**Prompt:** Use the entries below and reproduce exactly the lines from the one containing "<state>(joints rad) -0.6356" down to the one containing "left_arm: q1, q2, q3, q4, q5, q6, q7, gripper", both of them included.

[Entries taken from a collection]
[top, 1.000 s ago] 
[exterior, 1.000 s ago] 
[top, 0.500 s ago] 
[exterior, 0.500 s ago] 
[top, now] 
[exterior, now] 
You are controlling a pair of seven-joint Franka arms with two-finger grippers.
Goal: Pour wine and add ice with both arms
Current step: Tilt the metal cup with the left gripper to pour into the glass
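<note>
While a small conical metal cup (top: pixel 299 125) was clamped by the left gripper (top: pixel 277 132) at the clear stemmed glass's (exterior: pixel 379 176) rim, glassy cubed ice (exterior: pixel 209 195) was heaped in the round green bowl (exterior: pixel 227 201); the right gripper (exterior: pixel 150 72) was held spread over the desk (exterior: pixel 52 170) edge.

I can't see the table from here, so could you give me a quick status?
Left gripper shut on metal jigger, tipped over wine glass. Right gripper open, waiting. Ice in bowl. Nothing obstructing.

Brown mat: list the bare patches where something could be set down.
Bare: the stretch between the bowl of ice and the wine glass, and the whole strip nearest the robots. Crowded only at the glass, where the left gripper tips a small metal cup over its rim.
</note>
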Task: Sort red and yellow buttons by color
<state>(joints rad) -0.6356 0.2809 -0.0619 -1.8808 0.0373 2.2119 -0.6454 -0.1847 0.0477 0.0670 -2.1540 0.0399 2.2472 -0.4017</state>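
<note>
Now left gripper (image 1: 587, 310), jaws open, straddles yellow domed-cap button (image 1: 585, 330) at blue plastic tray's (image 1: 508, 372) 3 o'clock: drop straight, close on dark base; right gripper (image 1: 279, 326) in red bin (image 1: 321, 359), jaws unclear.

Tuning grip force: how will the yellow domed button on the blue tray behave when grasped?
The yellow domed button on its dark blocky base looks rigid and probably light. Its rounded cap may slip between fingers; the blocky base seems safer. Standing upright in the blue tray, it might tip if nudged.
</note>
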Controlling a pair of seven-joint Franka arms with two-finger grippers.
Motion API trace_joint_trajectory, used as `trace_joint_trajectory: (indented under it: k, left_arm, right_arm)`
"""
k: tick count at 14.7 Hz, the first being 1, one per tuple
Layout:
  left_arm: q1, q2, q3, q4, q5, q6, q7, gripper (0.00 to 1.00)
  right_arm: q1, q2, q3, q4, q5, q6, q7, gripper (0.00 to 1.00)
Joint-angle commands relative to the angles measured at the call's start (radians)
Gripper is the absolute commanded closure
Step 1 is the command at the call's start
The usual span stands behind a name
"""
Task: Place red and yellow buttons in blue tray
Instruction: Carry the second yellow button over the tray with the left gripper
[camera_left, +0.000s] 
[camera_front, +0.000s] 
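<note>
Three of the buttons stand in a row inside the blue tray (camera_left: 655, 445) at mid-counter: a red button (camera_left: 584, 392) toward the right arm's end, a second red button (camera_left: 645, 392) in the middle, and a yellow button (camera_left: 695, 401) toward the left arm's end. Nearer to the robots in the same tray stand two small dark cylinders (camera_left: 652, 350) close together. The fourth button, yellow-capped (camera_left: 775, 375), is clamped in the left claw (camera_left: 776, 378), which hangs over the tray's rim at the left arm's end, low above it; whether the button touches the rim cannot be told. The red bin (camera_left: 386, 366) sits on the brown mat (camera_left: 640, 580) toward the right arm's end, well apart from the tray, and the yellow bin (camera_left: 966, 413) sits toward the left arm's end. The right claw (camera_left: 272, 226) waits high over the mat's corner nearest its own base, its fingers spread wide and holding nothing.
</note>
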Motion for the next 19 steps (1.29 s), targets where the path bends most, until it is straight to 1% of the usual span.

**Your response:**
<state>(joints rad) -0.6356 0.2809 -0.0619 -1.8808 0.0373 2.2119 -0.6454 -0.1847 0.0477 0.0670 -2.1540 0.0399 2.2472 -0.4017</state>
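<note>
Now left gripper (image 1: 587, 310), jaws open, straddles yellow domed-cap button (image 1: 585, 330) at blue plastic tray's (image 1: 508, 372) 3 o'clock: drop straight, close on dark base; right gripper (image 1: 279, 326) in red bin (image 1: 321, 359), jaws unclear.

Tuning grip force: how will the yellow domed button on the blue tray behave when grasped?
The yellow domed button on its dark blocky base looks rigid and probably light. Its rounded cap may slip between fingers; the blocky base seems safer. Standing upright in the blue tray, it might tip if nudged.
</note>
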Controlling a pair of seven-joint Franka arms with two-finger grippers.
Motion API trace_joint_trajectory, used as `trace_joint_trajectory: (indented under it: k, left_arm, right_arm)`
"""
k: tick count at 14.7 Hz, the first being 1, one per tuple
Layout:
  left_arm: q1, q2, q3, q4, q5, q6, q7, gripper (0.00 to 1.00)

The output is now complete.